[TASK REQUIREMENTS]
Gather every line of the entries that includes the word "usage".

(Source records)
++++++++++

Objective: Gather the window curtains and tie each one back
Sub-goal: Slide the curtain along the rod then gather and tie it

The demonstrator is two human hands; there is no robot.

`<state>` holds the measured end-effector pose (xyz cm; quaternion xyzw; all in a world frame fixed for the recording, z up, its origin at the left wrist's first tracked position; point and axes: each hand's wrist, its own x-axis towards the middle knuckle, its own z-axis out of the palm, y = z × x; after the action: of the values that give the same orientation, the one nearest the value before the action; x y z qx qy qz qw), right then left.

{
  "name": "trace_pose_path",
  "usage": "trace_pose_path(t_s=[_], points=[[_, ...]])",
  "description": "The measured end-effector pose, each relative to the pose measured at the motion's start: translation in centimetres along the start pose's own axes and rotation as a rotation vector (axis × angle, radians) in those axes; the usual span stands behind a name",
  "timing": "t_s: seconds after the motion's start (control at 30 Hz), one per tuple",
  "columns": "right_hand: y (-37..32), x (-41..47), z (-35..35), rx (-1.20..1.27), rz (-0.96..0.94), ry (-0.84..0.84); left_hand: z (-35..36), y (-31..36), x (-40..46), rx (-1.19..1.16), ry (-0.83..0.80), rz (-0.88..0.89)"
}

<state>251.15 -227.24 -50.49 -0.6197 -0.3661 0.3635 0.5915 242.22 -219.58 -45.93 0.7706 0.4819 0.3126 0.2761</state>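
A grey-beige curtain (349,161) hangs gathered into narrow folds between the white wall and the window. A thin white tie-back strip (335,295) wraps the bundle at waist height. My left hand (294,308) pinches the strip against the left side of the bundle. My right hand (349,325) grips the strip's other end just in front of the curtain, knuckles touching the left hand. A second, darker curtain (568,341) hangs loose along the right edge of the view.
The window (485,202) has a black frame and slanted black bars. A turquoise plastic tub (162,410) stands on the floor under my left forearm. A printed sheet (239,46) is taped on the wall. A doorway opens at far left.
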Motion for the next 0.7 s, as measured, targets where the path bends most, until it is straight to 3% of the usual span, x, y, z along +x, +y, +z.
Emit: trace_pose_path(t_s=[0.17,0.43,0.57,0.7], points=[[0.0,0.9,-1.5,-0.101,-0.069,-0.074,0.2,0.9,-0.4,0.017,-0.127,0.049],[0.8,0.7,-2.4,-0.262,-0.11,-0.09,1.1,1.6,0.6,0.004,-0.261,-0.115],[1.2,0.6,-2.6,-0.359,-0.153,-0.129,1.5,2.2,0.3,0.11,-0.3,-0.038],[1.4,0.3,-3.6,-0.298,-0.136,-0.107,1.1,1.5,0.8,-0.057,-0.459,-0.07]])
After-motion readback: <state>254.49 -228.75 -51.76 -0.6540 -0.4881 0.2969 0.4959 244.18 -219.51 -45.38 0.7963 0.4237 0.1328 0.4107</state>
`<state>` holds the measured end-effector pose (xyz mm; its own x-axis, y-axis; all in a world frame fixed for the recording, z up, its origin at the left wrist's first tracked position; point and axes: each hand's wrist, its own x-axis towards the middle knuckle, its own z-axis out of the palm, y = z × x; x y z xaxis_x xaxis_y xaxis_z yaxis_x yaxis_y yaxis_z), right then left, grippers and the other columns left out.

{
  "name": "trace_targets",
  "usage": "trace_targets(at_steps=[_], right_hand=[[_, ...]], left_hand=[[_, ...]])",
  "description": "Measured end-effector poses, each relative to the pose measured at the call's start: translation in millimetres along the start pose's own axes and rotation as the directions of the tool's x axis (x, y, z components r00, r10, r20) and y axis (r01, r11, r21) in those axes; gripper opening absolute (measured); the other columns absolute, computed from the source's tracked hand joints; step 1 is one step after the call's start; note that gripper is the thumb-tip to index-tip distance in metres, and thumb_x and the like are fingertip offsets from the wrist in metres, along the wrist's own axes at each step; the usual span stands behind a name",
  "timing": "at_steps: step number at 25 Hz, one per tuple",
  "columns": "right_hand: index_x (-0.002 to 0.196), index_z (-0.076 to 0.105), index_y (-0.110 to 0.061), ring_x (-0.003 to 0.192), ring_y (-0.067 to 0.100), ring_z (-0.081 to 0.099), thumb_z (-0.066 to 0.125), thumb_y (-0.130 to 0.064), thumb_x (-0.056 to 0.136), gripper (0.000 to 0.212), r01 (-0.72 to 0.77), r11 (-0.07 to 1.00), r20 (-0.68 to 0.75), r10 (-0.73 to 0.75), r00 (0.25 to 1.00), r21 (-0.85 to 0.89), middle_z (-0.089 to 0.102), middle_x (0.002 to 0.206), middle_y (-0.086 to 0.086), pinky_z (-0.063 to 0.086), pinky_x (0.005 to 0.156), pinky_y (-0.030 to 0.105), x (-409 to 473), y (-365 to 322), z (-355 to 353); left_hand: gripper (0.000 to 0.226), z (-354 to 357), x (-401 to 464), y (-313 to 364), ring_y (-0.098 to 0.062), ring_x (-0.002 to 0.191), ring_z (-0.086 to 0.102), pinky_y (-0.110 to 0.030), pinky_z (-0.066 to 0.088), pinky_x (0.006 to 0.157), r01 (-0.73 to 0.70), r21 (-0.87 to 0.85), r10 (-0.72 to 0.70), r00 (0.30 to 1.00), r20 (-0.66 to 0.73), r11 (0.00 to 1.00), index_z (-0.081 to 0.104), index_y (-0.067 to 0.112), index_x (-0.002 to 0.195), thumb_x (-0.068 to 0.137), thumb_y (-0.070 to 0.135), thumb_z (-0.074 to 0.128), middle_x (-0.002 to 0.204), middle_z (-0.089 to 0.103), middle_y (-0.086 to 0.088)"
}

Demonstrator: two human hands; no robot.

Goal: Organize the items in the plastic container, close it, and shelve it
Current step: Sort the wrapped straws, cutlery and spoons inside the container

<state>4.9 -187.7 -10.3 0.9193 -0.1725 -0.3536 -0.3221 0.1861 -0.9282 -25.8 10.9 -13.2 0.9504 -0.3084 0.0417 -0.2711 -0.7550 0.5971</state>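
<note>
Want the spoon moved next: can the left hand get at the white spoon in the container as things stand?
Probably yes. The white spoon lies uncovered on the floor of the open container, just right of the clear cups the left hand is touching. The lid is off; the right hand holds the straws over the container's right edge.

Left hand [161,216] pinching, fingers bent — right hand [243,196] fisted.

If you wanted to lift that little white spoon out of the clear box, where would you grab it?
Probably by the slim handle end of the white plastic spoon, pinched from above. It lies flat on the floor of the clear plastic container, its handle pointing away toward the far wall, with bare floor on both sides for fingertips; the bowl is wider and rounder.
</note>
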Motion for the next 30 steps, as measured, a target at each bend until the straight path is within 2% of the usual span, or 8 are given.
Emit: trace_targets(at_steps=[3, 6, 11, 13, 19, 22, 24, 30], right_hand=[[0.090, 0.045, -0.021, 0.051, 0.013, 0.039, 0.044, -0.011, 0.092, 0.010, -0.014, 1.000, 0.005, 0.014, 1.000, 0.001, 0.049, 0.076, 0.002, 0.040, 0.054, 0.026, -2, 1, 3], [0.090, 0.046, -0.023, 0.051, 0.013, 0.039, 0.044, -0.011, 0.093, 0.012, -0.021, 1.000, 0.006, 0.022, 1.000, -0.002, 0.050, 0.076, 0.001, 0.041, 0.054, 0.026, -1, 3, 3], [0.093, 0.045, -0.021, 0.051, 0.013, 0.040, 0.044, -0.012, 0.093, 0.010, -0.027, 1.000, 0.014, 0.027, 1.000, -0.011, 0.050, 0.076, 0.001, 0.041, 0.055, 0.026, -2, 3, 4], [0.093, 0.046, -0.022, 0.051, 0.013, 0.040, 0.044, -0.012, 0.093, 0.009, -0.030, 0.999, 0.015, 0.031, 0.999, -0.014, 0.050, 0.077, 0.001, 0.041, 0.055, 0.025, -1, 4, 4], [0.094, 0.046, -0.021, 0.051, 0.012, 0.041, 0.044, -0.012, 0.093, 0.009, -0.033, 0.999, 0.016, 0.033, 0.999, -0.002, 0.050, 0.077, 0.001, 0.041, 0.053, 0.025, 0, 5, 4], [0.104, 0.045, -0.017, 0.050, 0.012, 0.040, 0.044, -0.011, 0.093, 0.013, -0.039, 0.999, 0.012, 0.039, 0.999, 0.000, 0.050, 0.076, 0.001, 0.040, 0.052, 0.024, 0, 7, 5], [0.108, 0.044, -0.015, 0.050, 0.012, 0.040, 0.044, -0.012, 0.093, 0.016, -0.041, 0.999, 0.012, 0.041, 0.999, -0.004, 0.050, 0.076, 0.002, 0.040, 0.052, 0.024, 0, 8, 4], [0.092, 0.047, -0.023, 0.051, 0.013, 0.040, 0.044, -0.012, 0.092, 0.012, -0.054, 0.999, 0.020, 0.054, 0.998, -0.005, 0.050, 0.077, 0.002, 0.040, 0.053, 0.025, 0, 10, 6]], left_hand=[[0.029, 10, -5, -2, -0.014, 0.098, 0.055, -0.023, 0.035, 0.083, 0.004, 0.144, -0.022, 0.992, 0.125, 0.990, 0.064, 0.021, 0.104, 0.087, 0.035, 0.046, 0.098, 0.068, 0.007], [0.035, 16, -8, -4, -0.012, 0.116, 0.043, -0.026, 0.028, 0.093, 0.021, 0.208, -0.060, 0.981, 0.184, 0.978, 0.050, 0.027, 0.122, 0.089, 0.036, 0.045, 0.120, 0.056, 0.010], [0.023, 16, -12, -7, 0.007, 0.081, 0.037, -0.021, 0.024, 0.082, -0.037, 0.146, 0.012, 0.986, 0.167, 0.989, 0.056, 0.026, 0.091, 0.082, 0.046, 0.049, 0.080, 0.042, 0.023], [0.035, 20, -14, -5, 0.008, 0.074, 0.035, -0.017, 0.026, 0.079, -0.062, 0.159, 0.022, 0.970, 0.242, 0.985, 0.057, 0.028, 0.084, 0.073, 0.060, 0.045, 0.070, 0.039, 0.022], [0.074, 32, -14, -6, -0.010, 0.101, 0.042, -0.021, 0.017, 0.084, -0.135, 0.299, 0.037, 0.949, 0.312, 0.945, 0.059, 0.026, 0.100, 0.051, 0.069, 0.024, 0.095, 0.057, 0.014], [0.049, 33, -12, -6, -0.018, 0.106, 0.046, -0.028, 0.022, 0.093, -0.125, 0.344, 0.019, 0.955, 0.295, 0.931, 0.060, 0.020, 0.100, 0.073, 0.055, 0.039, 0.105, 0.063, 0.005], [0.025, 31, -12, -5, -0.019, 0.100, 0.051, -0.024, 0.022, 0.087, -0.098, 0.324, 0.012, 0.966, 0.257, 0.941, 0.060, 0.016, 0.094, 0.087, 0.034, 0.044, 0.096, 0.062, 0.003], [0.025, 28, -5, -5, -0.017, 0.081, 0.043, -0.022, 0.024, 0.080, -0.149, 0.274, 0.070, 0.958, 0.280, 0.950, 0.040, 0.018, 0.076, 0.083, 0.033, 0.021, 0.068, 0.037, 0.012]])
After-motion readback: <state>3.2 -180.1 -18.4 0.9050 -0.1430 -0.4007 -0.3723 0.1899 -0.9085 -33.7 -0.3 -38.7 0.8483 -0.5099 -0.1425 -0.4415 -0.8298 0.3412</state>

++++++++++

[RESULT BELOW]
  "usage": "trace_pose_path(t_s=[_], points=[[_, ...]])",
  "usage": "trace_targets(at_steps=[_], right_hand=[[_, ...]], left_hand=[[_, ...]])",

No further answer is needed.